== WHAT YOU SHOULD DO ==
Each line of the listing must be transcribed exactly, except for the images, which should be excluded.
[[ SUPPLIED DATA open ]]
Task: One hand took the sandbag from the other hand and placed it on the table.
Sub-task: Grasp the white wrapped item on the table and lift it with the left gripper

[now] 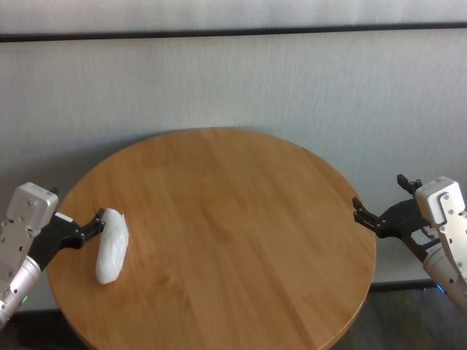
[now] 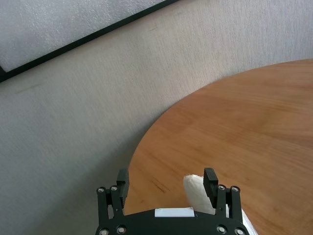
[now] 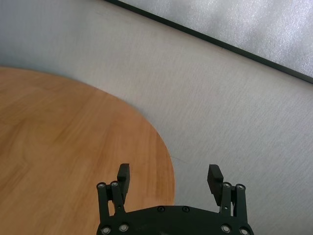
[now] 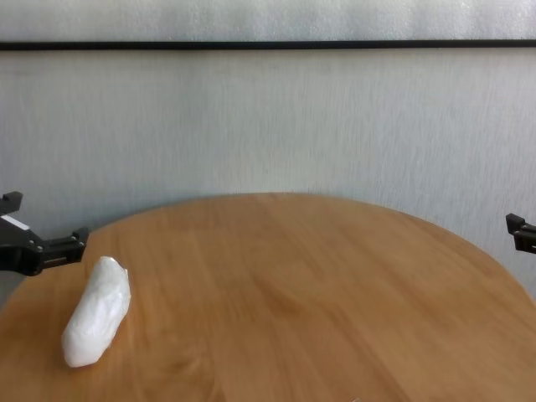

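— Where does the sandbag point(image 1: 112, 246) lie for you?

— You'll find it on the counter point(image 1: 233, 240), far over on the left side near the rim, lying lengthwise from front to back.

— And your hands?

— Your left hand point(image 1: 86, 226) sits at the counter's left rim, just beside the sandbag's far end; one fingertip point(image 2: 211, 178) stands right next to it. Your right hand point(image 1: 379, 208) is off the counter's right rim, well apart from the sandbag. A wall stands behind the counter.

No readable text
No letters, labels, brands, numbers or signs can be made out on any surface in the head, chest or wrist views
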Controlling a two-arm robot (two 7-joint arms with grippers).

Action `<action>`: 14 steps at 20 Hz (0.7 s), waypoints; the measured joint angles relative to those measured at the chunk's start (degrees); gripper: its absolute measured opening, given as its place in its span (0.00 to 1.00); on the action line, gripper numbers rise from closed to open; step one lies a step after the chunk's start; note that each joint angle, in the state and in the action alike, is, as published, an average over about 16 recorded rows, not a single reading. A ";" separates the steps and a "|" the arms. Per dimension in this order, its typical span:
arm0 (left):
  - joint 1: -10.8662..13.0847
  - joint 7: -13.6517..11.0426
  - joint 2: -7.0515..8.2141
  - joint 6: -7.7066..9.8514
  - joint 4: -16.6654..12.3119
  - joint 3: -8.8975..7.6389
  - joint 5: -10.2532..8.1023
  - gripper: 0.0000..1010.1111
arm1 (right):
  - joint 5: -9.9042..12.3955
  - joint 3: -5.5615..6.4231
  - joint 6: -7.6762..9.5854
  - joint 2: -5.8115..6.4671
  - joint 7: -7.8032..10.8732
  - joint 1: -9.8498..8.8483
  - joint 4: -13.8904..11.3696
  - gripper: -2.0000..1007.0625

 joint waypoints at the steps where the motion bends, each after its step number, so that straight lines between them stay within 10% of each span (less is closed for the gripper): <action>1: 0.01 -0.01 0.00 0.01 -0.01 -0.01 0.01 0.99 | 0.00 0.00 0.00 0.00 0.00 0.00 0.00 0.99; 14: 1.82 0.32 0.31 3.91 -3.64 -1.83 -0.18 0.99 | 0.00 0.00 0.00 0.00 0.00 0.00 0.00 0.99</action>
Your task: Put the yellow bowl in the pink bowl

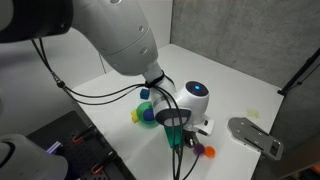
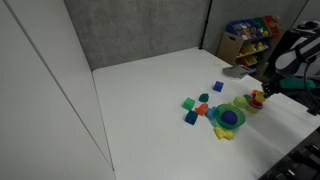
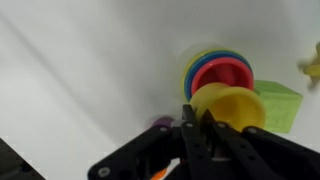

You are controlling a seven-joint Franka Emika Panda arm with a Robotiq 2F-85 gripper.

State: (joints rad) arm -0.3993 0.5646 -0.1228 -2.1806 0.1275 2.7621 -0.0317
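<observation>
White table (image 2: 150, 90), scattered coloured blocks (image 2: 190, 104), nested bowls (image 2: 230, 118).

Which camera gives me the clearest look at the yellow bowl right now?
Wrist view: the yellow bowl sits large at the gripper tip, just below the pink bowl. In both exterior views that spot is tiny and crowded by the arm, so I cannot pick it out reliably.
</observation>
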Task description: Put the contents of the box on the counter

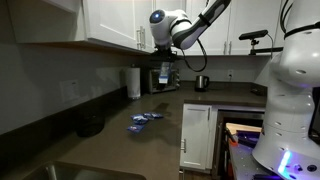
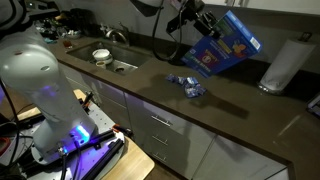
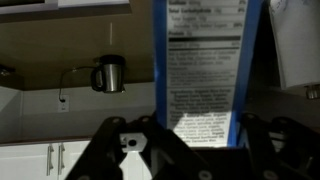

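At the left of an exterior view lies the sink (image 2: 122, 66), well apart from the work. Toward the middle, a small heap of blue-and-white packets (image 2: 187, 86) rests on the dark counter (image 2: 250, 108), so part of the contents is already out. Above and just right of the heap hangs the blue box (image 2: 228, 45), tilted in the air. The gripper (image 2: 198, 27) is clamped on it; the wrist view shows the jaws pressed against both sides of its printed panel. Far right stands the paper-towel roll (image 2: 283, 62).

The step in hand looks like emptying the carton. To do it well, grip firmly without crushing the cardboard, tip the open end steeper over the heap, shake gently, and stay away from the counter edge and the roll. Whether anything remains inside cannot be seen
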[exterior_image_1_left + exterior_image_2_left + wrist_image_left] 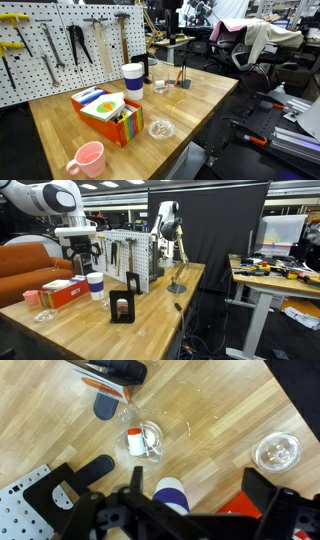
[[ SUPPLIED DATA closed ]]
== YOUR SOLUTION ==
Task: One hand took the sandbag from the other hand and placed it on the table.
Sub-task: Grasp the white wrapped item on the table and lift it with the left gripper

[now] 
[now] 
[now] 
[now] 

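— Where does the sandbag point(image 1: 112, 246) lie for you?

— You'll find it on the counter point(image 1: 233, 240), far over on the left side near the rim, lying lengthwise from front to back.

— And your hands?

— Your left hand point(image 1: 86, 226) sits at the counter's left rim, just beside the sandbag's far end; one fingertip point(image 2: 211, 178) stands right next to it. Your right hand point(image 1: 379, 208) is off the counter's right rim, well apart from the sandbag. A wall stands behind the counter.

No readable text
No letters, labels, brands, numbers or signs can be made out on any surface in the head, chest or wrist views
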Controlling a two-arm robot (two 7-joint arms with grippers).

Action `<action>`: 14 steps at 20 Hz (0.7 s), waypoints; the measured joint angles relative to those measured at the chunk's start (degrees); gripper: its absolute measured opening, given as its place in its span (0.00 to 1.00); on the action line, gripper numbers rise from closed to open; step one lies a step after the chunk's start; note that each joint angle, in the state and in the action alike, is, as published, an average over about 16 recorded rows, not a single reading. A ";" separates the steps and a "|" the arms. Per dimension in this order, its typical span:
arm0 (left):
  - joint 1: -10.8662..13.0847
  - joint 7: -13.6517..11.0426
  - joint 2: -7.0515..8.2141
  - joint 6: -7.7066..9.8514
  - joint 4: -16.6654..12.3119
  - joint 3: -8.8975..7.6389
  - joint 5: -10.2532..8.1023
  - gripper: 0.0000..1010.1111
arm1 (right):
  - joint 5: -9.9042..12.3955
  - joint 3: -5.5615..6.4231
  - joint 6: -7.6762..9.5854
  - joint 2: -5.8115..6.4671
  - joint 7: -7.8032..10.8732
  - joint 1: -9.8498..8.8483
  - joint 4: -13.8904..11.3696
  - gripper: -2.0000..1007.0625

 joint waypoints at the steps where the motion bends, each after its step number, so that straight lines between them stay within 10% of each span (less is closed for the gripper): <action>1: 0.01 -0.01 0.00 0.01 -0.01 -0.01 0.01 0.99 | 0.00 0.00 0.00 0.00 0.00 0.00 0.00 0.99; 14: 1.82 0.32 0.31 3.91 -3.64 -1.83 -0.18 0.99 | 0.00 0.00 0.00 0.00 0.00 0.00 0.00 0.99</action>
Your task: Put the yellow bowl in the pink bowl


You are controlling a seven-joint Franka Emika Panda arm with a Robotiq 2F-85 gripper.

State: (joints rad) arm -0.3993 0.5646 -0.1228 -2.1806 0.1275 2.7621 -0.0317
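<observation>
White table (image 2: 150, 90), scattered coloured blocks (image 2: 190, 104), nested bowls (image 2: 230, 118).

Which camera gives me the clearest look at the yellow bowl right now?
Wrist view: the yellow bowl sits large at the gripper tip, just below the pink bowl. In both exterior views that spot is tiny and crowded by the arm, so I cannot pick it out reliably.
</observation>
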Task description: Put the contents of the box on the counter


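At the left of an exterior view lies the sink (image 2: 122, 66), well apart from the work. Toward the middle, a small heap of blue-and-white packets (image 2: 187, 86) rests on the dark counter (image 2: 250, 108), so part of the contents is already out. Above and just right of the heap hangs the blue box (image 2: 228, 45), tilted in the air. The gripper (image 2: 198, 27) is clamped on it; the wrist view shows the jaws pressed against both sides of its printed panel. Far right stands the paper-towel roll (image 2: 283, 62).

The step in hand looks like emptying the carton. To do it well, grip firmly without crushing the cardboard, tip the open end steeper over the heap, shake gently, and stay away from the counter edge and the roll. Whether anything remains inside cannot be seen
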[exterior_image_1_left + exterior_image_2_left + wrist_image_left] 

This is the complete output.